Customer-directed mealtime services for people with cerebral palsy across the lifespan: What do they need and when do they need it?

Cerebral palsy (CP) is the most common physical disability in kids and stays with them throughout life. Kids with CP can have trouble with movement and posture and this can affect how they eat and swallow. About one in five young people with CP need special diets or tube feeding to get adequate and safe nutrition. Some have ongoing swallowing issues that might get worse as they grow up, but currently there is little evidence documenting this to guide the planning of mealtime services.
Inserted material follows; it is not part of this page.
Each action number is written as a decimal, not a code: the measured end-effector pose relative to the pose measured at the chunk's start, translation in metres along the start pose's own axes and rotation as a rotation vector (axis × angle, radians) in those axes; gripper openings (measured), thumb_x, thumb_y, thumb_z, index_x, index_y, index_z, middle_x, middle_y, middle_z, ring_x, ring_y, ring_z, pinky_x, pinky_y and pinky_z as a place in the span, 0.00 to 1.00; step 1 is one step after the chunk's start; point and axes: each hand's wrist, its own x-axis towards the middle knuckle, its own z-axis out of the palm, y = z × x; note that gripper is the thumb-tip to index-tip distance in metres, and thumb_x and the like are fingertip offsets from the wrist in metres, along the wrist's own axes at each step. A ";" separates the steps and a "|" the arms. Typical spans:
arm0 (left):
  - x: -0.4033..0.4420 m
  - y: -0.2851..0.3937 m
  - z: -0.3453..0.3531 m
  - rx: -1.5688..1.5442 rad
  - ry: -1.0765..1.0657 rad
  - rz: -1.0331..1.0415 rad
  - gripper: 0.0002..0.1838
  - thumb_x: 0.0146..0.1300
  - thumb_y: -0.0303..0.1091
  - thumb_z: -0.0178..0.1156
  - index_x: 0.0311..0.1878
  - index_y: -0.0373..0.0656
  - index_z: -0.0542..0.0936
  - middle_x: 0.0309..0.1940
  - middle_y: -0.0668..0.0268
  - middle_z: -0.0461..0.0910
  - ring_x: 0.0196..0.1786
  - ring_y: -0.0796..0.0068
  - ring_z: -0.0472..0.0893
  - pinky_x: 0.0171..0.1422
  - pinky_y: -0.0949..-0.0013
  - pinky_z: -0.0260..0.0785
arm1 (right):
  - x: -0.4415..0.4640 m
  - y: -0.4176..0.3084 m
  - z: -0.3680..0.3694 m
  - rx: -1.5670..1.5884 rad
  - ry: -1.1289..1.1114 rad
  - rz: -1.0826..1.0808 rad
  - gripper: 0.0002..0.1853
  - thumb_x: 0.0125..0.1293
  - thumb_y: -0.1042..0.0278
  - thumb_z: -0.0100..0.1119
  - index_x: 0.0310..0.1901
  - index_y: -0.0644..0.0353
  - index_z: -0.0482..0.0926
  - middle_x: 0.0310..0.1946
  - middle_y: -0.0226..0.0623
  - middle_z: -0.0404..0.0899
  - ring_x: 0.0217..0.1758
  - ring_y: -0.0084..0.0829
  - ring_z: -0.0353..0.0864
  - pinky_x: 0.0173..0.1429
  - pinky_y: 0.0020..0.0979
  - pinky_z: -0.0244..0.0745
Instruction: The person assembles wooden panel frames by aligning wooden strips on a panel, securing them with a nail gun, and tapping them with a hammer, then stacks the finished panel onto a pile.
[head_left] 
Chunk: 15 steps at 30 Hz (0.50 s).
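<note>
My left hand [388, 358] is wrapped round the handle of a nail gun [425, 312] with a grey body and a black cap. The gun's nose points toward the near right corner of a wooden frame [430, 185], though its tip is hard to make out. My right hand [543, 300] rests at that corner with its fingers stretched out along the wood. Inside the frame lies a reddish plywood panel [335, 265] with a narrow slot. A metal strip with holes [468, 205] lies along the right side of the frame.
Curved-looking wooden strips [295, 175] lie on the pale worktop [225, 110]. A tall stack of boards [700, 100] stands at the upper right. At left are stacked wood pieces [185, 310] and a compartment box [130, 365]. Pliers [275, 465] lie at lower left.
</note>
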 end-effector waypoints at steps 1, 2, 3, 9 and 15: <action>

This project, led by Associate Professor Kelly Weir, has two parts. The first part involves understanding what people with CP and/or their parents have to say about eating challenges. The second part of this study will look at data from 360 individuals with CP to understand how feeding and swallowing dysfunction changes over time and to identify risk factors associated with worsening of function, aspiration (food or drink going into the airway) and/or lung disease.

This information will be used to develop clinical guidelines for monitoring feeding and swallowing function in individuals with CP. This will help them get the right mealtime supports and services at different stages of their life.

Kelly is the Director of Allied Health Research at the Royal Children’s Hospital Melbourne and Associate Professor of Speech Pathology, Department of Audiology and Speech Pathology at the School of Health Sciences, University of Melbourne. Kelly’s research focuses on improving the health and wellbeing of infants and children with feeding and swallowing difficulties and associated respiratory problems. During this project she is collaborating with lived experience advisors, health professionals and child health researchers from Ability WA, Perth Children’s Hospital, the Telethon Kids Institute and The Royal Children’s Hospital.